Be sure to put this stuff on the QCOM, NVDA, AMD, Samsung, AAPL, and all the other boards. It is much worse for them especially QCOM since they are already selling below cost. .
The week before Haswell introduction?
Three weeks before new PHI introduction?
Bay Trail Introductions ??
Don't be SILLY!!!!!!!!!!!!!!!!!!
My theory is that they will be writing lots of call options when the Intel share price has moved up and the act of large quantity writing will pressure the share price back down. When the share price goes down, they seem to close out some of the position.
A $25 June Call will expire and not result in shares being assigned only if Intel finishes below $25. We will have to wait until the expiration day to see if they finish in the money.
It is very hard to tell who is writing and who is holding.
It is even harder to tell if the activity is part of a combo activity: straddle, strangle, vertical, horizontal, condor, butterfly, .... neutral, volatility, bullish, bearish, ....
It is impossible to tell if "expiring worthless" was the goal and was really a success.
Last Friday, there were 30,000 call options assigned and 20,000 put contracts. That is hardly "like they always do".
Yep. I see them too. Sounds like you think their might be something to my theory.
I was watching the June $25 CALLs earlier when they were both buying and selling the June if you assumed that the SIZE of the BID/ASK quantities tells if they are buying or selling.
I have nothing to say that it is "on purpose" with any particular goal of pushing the price higher or lower.
There are times of the year when the FAILS TO DELIVER (naked shorts) make sense as a DIVIDEND ARBITRAGE since the premium is so low and nearly 100% on the PUT.

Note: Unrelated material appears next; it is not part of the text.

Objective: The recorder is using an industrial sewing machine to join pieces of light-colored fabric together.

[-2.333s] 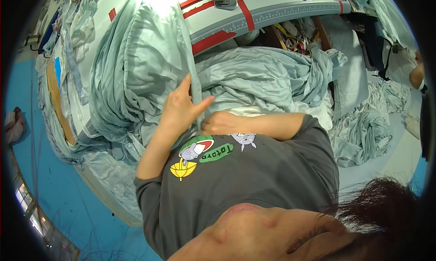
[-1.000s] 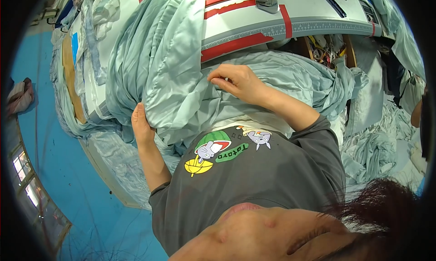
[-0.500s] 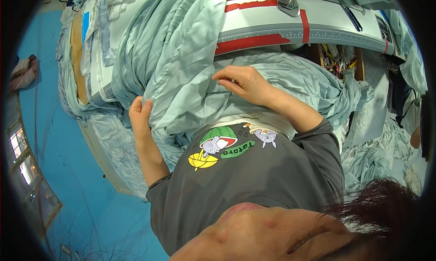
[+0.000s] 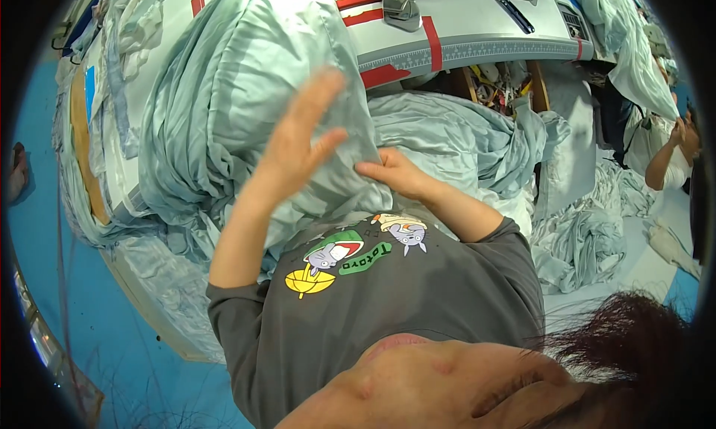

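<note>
A large pale green satiny cloth (image 4: 253,86) hangs in folds over the table's near edge and down against my body. My left hand (image 4: 298,142) is above it, fingers stretched out and thumb apart, with nothing in them; the fingertips are smeared by motion. At the cloth's right edge, my right hand (image 4: 395,173) pinches the fabric between thumb and fingers. Behind that hand lies a second heap of the same green cloth (image 4: 455,130), bunched below the table edge.
A long ruler strip (image 4: 477,50) runs along the white table's edge, with red tape (image 4: 432,45) across it. Metal hardware (image 4: 403,13) and a dark cutter (image 4: 514,11) lie on top. Below is an open drawer (image 4: 538,86) of small tools. Another person's arm (image 4: 664,160) shows far right.
My left hand has let go of the cloth's left side and moved right and up over it. The right hand has dropped to the cloth's edge and closed on it. The view has shifted right.
</note>
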A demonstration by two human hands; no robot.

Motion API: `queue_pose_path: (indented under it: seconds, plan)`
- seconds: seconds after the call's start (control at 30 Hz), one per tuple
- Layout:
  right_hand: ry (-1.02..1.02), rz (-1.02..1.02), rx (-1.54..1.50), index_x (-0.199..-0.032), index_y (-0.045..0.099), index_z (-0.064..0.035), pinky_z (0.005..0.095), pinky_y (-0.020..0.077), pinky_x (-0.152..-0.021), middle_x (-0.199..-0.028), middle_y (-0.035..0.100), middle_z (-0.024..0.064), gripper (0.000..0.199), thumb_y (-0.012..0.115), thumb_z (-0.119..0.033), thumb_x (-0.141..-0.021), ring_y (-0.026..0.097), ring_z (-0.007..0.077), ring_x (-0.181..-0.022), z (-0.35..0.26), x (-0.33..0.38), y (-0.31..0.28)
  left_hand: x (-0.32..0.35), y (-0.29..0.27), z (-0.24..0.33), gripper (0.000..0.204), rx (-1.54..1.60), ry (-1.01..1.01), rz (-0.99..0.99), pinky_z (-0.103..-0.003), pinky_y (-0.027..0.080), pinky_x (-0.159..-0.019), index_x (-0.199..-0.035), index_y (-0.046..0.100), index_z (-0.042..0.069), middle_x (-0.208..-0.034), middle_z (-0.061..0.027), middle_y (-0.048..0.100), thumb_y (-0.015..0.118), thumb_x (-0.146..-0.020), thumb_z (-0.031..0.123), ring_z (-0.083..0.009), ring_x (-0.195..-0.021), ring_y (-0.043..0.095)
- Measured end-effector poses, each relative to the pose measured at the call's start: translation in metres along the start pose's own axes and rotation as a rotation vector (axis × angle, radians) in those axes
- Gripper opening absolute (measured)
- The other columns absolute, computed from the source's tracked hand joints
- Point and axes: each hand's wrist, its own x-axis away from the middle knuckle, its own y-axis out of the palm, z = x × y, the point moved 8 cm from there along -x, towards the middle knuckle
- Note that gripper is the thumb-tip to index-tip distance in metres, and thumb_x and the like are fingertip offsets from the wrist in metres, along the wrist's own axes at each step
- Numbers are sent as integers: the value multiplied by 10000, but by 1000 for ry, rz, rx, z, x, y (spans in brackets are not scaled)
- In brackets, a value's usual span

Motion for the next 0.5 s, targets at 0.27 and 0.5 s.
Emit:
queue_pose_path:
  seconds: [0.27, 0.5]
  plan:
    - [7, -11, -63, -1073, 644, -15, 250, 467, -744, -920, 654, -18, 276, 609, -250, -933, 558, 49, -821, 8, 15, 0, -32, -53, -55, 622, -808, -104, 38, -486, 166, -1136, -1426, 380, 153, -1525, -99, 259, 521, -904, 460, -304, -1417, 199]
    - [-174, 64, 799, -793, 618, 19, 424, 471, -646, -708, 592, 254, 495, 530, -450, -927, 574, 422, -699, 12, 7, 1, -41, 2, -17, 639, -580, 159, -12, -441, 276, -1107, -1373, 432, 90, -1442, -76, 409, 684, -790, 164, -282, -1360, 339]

There is a chance that this is simply a PERPETUAL dividend arbitrage where they accumulate a position during the quarter so they can take advantage of it. It does seem to throttle more on the UP side than the DOWN side.
Thanks. This is what I was thinking of. I know there are some good things about Geekbench (cross platform numbers) but I know there are some really bad things in Geekbench. The workloads they base their micro benchmarks on are strange and non-representative.
I am trying to find the quote but I thought that I heard that Geekbench is heavy on FP denormal operations which the Intel CPU handles but the ARM CPU performs a flush to zero. Did you see that article? If that is true, it impacts the ability to compare the results.
I tried to see what options they used to compile Geekbench with and could not. The compile time options make a pretty big difference. Have you seen the compile time options documented anywhere?
thanks
Do you know what price Jobs wanted to pay for the chip and what volume of chips that Apple forecast? I have not seen that information any place. If the price required by Apple was a loss for 1 million parts but a great high margin part at 100 million units, profit/loss might make a difference in the eagerness of the supplier.
One way to get your mind off the battery short life is to trim a small rectangular piece of duct tape and cover the battery icon. You can now get duct tape to match your background color and you will hardly notice it.